Nikon's entry-level DSLR, the venerable D3400, has for a long time been a cost-effective way for amateurs to get into photography. However, that camera is more than two years old; Nikon today announced its successor, the D3500, which boasts a number of improvements, but still keeps the price (with a kit lens) at a manageable $500. Here's what you'll find in the D3500, available in September.
For starters, the D3500 has a design more akin to the D5600, with a deeper grip. Moreover, almost all of the controls—including zoom, playback, and menu buttons—have been moved to the right side of the camera's LCD, making them easier to access using only your right-hand thumb. Speaking of the rear display, it's 3 inches in size diagonally, with a 921,000-dot resolution. However, like the D3400, it's fixed to the body, and lacks a touchscreen. The body itself is pretty much the same size as the D3400—4.9 x 3.9 x 2.8 inches—but at 12.9 ounces, is about two ounces lighter.
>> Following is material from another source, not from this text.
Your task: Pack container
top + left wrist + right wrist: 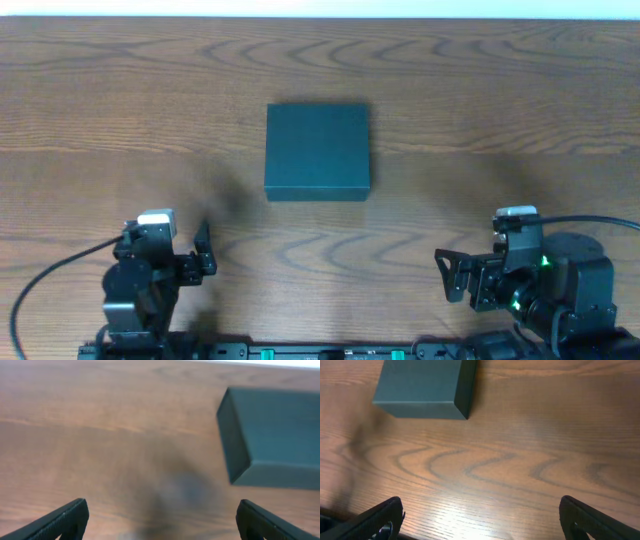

MORE: Best DSLRs - Cameras for Beginners and Intermediates
The D3500 has a 24.2MP DX-format CMOS sensor that's the same resolution as its predecessor, but both the sensor and the Nikon Expeed image processor have been updated. Shooting speed is a modest 5 fps, and the ISO range of 100-25,600, while no different than the D3400, is more than acceptable for an entry-level camera. Also like the D3400, the D3500 can shoot video at a max resolution of 1920 x 1080/60 fps. Again, reasonable for the price.
Of course, the Guide Mode, one of the most important features found on the D3400 for newbies, is still present on the D3500, as is SnapBridge, which lets you transfer files via Bluetooth from the camera to your smartphone, and then on to the social media outlet of your choice. New though, is the ability to remotely trigger the D3500 from the smartphone app itself.
Lastly, battery life gets a nice boost, to 1,550 shots from 1,200 on the D3400.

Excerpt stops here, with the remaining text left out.